#### TASK DETAILS
Quote the records in full and leave their pictures out.

= Beginning of Section =

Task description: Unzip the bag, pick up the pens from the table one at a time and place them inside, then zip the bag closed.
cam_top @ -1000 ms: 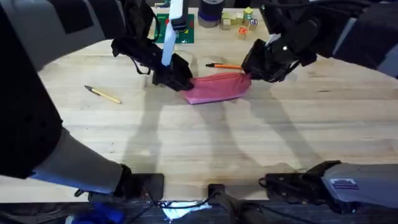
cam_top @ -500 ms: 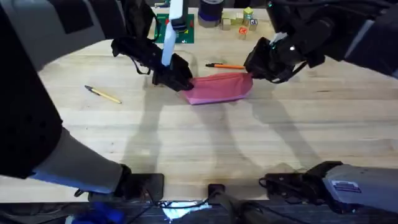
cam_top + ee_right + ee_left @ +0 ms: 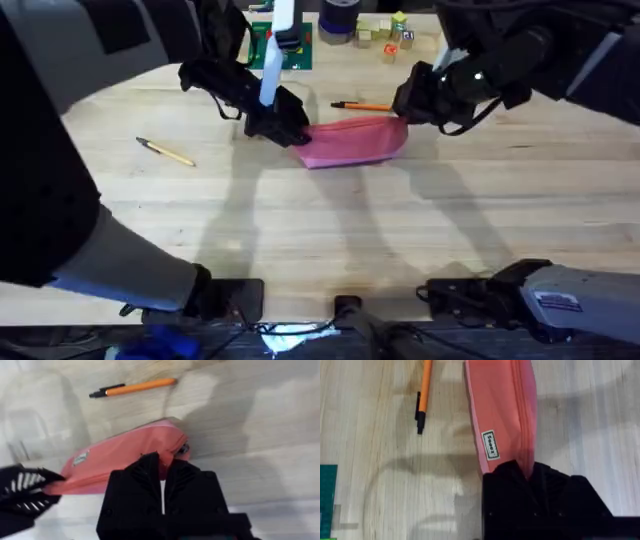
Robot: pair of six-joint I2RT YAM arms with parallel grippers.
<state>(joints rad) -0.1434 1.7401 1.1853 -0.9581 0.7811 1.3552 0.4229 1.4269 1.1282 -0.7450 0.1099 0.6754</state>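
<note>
The bag (image 3: 352, 141) lies toward the far middle of the counter (image 3: 330, 230), long axis left to right, zipper apparently not yet opened; both pens wait outside, the orange pen (image 3: 362, 106) just beyond it and the tan pen (image 3: 166, 151) well to its left. The left gripper (image 3: 287, 128) is clenched on the bag's left end, while the right gripper (image 3: 408, 103) sits over the right end by the zipper pull (image 3: 183, 450), its fingers nearly together with no visible hold on it.

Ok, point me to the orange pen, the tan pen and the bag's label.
orange pen (image 3: 424, 387), left wrist view, mid barrel.
tan pen (image 3: 166, 152), overhead view, middle of shaft.
bag's label (image 3: 491, 445), left wrist view, centre of white tag.
</note>
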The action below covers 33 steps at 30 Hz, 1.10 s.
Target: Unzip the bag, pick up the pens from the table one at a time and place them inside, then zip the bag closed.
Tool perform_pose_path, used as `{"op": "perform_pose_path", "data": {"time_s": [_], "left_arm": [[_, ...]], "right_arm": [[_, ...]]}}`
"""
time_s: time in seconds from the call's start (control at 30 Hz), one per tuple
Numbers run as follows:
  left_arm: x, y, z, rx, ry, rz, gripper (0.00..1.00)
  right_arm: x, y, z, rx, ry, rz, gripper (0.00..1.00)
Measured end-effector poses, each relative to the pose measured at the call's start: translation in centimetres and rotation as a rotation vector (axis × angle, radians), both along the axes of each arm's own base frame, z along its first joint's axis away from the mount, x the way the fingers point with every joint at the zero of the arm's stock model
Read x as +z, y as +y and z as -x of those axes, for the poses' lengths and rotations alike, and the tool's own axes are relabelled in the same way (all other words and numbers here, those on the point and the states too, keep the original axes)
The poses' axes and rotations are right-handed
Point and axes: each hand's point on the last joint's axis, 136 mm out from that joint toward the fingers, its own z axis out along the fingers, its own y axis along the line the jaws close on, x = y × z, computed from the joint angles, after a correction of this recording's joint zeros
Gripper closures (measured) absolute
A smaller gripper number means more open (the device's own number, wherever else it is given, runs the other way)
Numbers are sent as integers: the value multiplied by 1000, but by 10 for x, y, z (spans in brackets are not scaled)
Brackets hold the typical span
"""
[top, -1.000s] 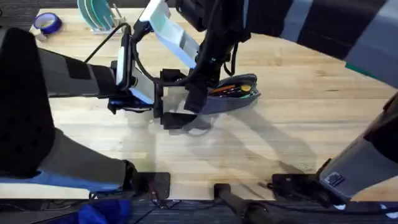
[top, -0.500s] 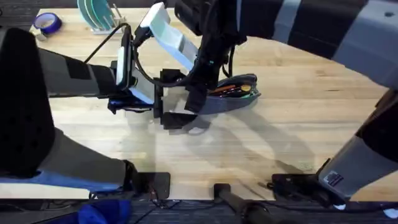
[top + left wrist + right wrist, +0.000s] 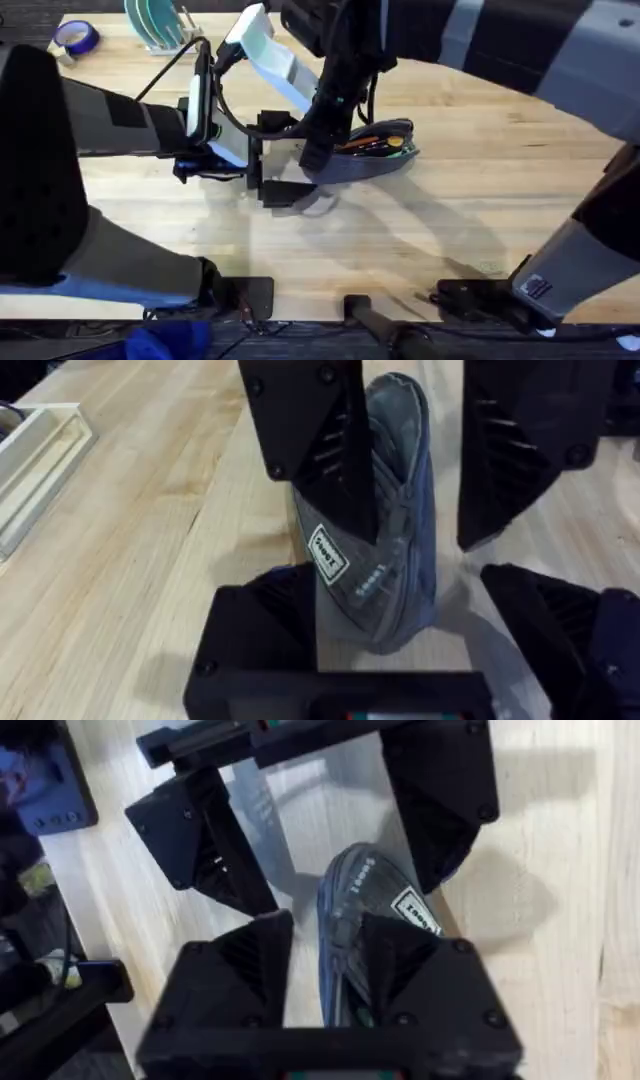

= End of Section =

#### REPLY TO THE TASK
Task description: Unzip the bag, pick up the pens from the table one at a time and place them inside, then zip the bag closed.
cam_top @ -1000 ms: 
cam_top @ -500 ms: 
cam_top + ee_right + ee_left @ +0 ms: 
Robot: pair of six-joint I2RT YAM arms with parallel grippers.
<state>(joints rad) -0.1434 1.7401 1.1853 -0.9581 0.7811 1.3552 0.4229 1.4269 1.1282 -0.7450 0.1099 0.6754</state>
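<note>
The bag (image 3: 352, 141) lies toward the far middle of the counter (image 3: 330, 230), long axis left to right, zipper apparently not yet opened; both pens wait outside, the orange pen (image 3: 362, 106) just beyond it and the tan pen (image 3: 166, 151) well to its left. The left gripper (image 3: 287, 128) is clenched on the bag's left end, while the right gripper (image 3: 408, 103) sits over the right end by the zipper pull (image 3: 183, 450), its fingers nearly together with no visible hold on it.

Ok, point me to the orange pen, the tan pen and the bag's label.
orange pen (image 3: 424, 387), left wrist view, mid barrel.
tan pen (image 3: 166, 152), overhead view, middle of shaft.
bag's label (image 3: 491, 445), left wrist view, centre of white tag.
</note>
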The action below covers 33 steps at 30 Hz, 1.10 s.
Target: Unzip the bag, pick up the pens from the table one at a time and place them inside, then zip the bag closed.
Tool perform_pose_path, used as `{"op": "perform_pose_path", "data": {"time_s": [_], "left_arm": [[_, ...]], "right_arm": [[_, ...]]}}`
"""
time_s: time in seconds from the call's start (control at 30 Hz), one per tuple
Numbers run as follows:
  left_arm: x, y, z, rx, ry, rz, gripper (0.00..1.00)
  right_arm: x, y, z, rx, ry, rz, gripper (0.00..1.00)
Measured end-effector poses, each relative to the pose measured at the call's start: translation in centimetres and rotation as a rotation vector (axis × angle, radians), both along the axes of each arm's own base frame, z along its first joint's axis away from the mount, x the way the fingers point with every joint at the zero of the arm's stock model
Read x as +z, y as +y and z as -x of those axes, for the poses' lengths and rotations alike, and the tool's own axes are relabelled in the same way (all other words and numbers here, those on the point and the states too, keep the original axes)
The poses' axes and rotations are right-handed
Point and axes: each hand's point on the last joint's axis, 136 mm out from that joint toward the fingers, its own z axis out along the fingers, its own y axis along the line the jaws close on, x = y × z, computed from the joint angles, after a correction of this recording's joint zeros
Gripper closures (measured) absolute
A smaller gripper number means more open (the device's own number, wherever else it is given, runs the other way)
Numbers are sent as integers: the value multiplied by 1000, but by 10 for x, y, z (spans in brackets are not scaled)
Brackets hold the typical span
"""
[top, -1.000s] 
[top, -0.500s] 
[top + left wrist + right wrist, +0.000s] 

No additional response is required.